Task prompt:
Write every line below out again exactly, images omitted.

*** Begin section ***

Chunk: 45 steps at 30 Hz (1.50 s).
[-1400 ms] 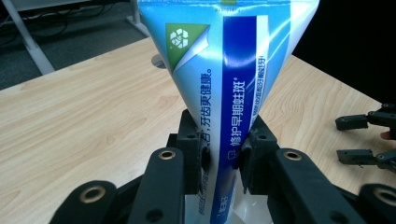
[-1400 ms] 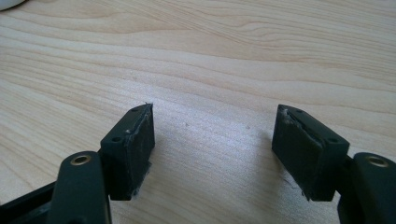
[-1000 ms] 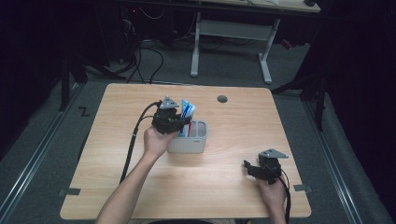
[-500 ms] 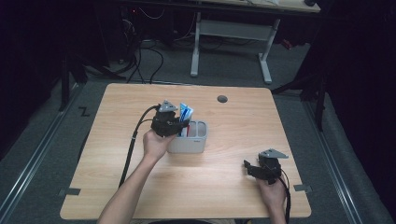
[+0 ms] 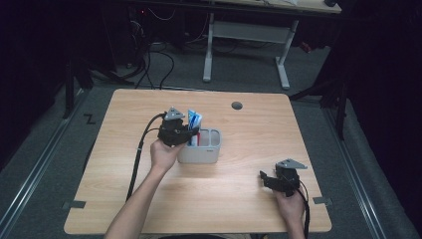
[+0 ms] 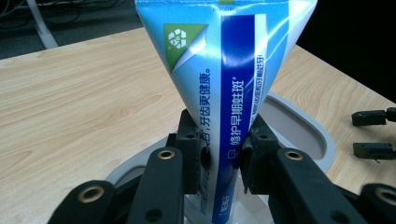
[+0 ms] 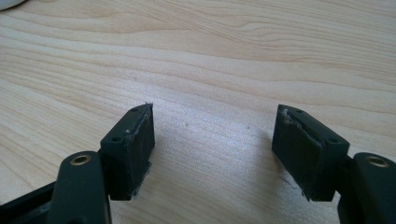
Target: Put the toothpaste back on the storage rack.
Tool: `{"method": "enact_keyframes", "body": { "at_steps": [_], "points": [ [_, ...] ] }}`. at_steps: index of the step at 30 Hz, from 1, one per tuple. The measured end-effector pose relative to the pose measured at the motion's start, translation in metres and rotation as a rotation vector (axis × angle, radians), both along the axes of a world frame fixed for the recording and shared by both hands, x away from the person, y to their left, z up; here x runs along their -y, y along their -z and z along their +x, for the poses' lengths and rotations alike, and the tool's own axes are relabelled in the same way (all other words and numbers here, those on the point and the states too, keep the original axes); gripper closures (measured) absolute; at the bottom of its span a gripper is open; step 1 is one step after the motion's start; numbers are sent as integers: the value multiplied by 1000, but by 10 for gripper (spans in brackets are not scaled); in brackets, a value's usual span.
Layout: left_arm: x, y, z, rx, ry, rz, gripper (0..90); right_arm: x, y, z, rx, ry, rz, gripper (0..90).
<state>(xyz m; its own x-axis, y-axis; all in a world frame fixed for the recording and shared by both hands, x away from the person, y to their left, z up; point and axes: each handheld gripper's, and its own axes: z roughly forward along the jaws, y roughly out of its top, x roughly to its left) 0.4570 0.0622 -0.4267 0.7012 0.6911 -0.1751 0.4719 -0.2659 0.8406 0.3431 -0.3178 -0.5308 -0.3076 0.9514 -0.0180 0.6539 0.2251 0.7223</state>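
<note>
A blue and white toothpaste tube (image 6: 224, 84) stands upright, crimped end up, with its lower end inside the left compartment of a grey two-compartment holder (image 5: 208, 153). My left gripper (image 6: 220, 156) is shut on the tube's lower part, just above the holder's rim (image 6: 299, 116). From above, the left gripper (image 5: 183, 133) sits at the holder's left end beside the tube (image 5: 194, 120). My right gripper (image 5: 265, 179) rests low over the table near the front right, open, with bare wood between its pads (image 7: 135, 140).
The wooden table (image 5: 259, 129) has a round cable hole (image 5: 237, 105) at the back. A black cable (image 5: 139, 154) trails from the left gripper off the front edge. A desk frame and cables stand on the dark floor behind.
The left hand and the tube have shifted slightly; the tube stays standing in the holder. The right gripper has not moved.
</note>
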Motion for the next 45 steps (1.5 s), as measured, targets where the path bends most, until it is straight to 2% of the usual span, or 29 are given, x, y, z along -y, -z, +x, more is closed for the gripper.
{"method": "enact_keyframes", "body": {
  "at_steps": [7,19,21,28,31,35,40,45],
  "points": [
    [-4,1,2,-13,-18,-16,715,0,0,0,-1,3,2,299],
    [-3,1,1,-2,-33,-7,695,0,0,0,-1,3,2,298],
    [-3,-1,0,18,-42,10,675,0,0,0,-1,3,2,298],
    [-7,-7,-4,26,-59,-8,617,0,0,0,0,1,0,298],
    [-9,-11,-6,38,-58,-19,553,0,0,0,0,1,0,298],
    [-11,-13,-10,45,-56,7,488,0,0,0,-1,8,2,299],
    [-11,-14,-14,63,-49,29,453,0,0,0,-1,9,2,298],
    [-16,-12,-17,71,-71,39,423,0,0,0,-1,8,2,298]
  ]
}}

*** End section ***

Solution below:
Chunk: 45 steps at 30 Hz (1.50 s).
[-1400 ms] 
[-1400 ms] 
[-1000 ms] 
[-500 ms] 
[+0 ms] 
[+0 ms] 
[+0 ms] 
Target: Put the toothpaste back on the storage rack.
Tool: `{"method": "enact_keyframes", "body": { "at_steps": [_], "points": [ [_, ...] ] }}`. at_steps: index of the step at 30 Hz, from 1, one per tuple. The measured end-effector pose relative to the pose measured at the motion's start, translation in metres and rotation as a rotation vector (axis × angle, radians), both along the axes of a world frame fixed for the recording and shared by both hands, x away from the person, y to their left, z up; here x runs along their -y, y along their -z and z along their +x, for the poses' lengths and rotations alike, and the tool's own axes are relabelled in the same way (all other words and numbers here, those on the point and the states too, keep the original axes); gripper closures (measured) absolute; at the bottom of its span a gripper is open; step 1 is one step after the motion's start; numbers are sent as integers: the value multiplied by 1000, but by 10 for gripper (spans in brackets are not scaled); in brackets, a value's usual span.
Layout: left_arm: x, y, z, rx, ry, rz, gripper (0..90); right_arm: x, y, z, rx, ry, rz, gripper (0..90).
<state>(xyz m; its own x-axis, y-axis; all in a world frame fixed for the recording and shared by both hands, x away from the person, y to their left, z up; point and axes: each handheld gripper's, and its own axes: z roughly forward along the jaws, y roughly out of its top, x roughly to its left) 0.4570 0.0622 -0.4267 0.7012 0.6911 -0.1751 0.4719 -0.2659 0.8406 0.3431 -0.3178 -0.5308 -0.3076 0.9514 -0.0180 0.6539 0.2251 0.7223</state>
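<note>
A blue and white toothpaste tube (image 6: 224, 84) stands upright, crimped end up, with its lower end inside the left compartment of a grey two-compartment holder (image 5: 208, 153). My left gripper (image 6: 220, 156) is shut on the tube's lower part, just above the holder's rim (image 6: 299, 116). From above, the left gripper (image 5: 183, 133) sits at the holder's left end beside the tube (image 5: 194, 120). My right gripper (image 5: 265, 179) rests low over the table near the front right, open, with bare wood between its pads (image 7: 135, 140).
The wooden table (image 5: 259, 129) has a round cable hole (image 5: 237, 105) at the back. A black cable (image 5: 139, 154) trails from the left gripper off the front edge. A desk frame and cables stand on the dark floor behind.
The left hand and the tube have shifted slightly; the tube stays standing in the holder. The right gripper has not moved.
</note>
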Motion for the next 45 steps (1.5 s), as measured, targets where the path bends most, until it is straight to 2% of the usual span, or 29 are given, x, y, z along -y, -z, +x, more is closed for the gripper.
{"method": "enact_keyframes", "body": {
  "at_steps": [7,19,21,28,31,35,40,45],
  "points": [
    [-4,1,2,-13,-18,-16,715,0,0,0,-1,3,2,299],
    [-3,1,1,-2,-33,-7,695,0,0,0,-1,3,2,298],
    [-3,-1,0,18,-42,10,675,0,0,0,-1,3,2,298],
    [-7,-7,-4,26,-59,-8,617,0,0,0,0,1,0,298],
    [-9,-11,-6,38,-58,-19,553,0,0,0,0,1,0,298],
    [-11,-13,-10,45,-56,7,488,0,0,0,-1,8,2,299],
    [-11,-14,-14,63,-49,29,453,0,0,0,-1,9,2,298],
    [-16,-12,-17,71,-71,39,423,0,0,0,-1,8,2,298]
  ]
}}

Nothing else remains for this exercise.